_What to work on_.
Starting at the line that contains "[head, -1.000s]", copy every line through the end of the listing below exactly, and copy nothing else.

_Source material_.
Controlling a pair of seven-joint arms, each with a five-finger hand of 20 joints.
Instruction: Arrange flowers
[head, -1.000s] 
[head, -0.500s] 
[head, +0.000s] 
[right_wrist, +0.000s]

_Solution to the problem_.
[head, -1.000s] 
[head, -0.500s] 
[head, +0.000s] 
[right_wrist, +0.000s]

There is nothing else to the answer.